* **Information supplied**
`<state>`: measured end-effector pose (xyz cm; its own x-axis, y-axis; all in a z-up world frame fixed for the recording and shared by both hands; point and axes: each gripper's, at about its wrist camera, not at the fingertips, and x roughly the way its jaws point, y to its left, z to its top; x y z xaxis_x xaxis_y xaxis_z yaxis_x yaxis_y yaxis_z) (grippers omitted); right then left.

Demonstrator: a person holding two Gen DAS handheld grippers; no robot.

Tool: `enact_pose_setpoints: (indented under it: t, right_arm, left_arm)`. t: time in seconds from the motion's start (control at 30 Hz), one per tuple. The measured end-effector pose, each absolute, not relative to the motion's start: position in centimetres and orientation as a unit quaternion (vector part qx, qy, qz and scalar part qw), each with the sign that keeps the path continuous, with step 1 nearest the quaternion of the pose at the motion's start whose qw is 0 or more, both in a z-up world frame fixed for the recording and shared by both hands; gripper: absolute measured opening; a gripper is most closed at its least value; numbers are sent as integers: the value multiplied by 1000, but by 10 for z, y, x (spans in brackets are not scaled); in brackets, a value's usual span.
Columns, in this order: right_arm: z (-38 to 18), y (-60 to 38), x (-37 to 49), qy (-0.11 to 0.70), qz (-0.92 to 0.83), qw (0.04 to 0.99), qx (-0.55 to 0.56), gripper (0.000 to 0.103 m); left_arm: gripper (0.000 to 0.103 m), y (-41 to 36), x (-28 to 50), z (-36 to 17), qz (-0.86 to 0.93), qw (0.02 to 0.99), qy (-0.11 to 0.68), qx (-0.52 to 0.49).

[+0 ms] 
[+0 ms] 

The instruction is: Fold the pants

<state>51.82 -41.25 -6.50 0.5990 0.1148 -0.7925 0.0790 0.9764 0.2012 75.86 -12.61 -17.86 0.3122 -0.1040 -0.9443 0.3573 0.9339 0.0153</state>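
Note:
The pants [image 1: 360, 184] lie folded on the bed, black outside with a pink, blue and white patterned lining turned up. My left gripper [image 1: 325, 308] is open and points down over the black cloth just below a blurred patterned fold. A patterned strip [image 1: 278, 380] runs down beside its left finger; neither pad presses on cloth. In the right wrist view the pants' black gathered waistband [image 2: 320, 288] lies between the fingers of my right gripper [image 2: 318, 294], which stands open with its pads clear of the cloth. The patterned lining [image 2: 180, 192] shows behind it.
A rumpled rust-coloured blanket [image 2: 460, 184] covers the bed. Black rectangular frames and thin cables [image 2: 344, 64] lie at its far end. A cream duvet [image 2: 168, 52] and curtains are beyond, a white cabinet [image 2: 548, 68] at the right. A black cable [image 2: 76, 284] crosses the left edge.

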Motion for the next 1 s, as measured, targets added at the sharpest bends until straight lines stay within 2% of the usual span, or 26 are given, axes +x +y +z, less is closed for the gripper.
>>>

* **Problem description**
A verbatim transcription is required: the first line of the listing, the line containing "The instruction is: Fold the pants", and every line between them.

* **Written answer**
`<state>`: measured end-effector pose (xyz cm; its own x-axis, y-axis; all in a z-up world frame fixed for the recording and shared by both hands; point and axes: each gripper's, at about its wrist camera, not at the fingertips, and x roughly the way its jaws point, y to its left, z to its top; x y z xaxis_x xaxis_y xaxis_z yaxis_x yaxis_y yaxis_z) (grippers omitted); right then left.

Demonstrator: a person holding two Gen DAS handheld grippers; no robot.

Tool: `enact_pose_setpoints: (indented under it: t, right_arm, left_arm)`. t: time in seconds from the motion's start (control at 30 Hz), one per tuple. The measured end-effector pose, each absolute, not relative to the motion's start: position in centimetres and orientation as a unit quaternion (vector part qx, qy, qz and scalar part qw), each with the sign that keeps the path continuous, with step 1 nearest the quaternion of the pose at the motion's start whose qw is 0 or more, both in a z-up world frame fixed for the recording and shared by both hands; gripper: absolute measured opening; a gripper is most closed at its least value; numbers are sent as integers: the value multiplied by 1000, but by 10 for z, y, x (spans in brackets are not scaled); in brackets, a value's usual span.
Columns, in this order: right_arm: z (-38 to 18), y (-60 to 38), x (-37 to 49), qy (-0.11 to 0.70), qz (-0.92 to 0.83), qw (0.04 to 0.99), qx (-0.55 to 0.56), gripper (0.000 to 0.103 m); left_arm: gripper (0.000 to 0.103 m), y (-41 to 36), x (-28 to 50), z (-36 to 17), qz (-0.86 to 0.93), qw (0.02 to 0.99), qy (-0.11 to 0.68), qx (-0.52 to 0.49).

[+0 ms] 
[+0 ms] 

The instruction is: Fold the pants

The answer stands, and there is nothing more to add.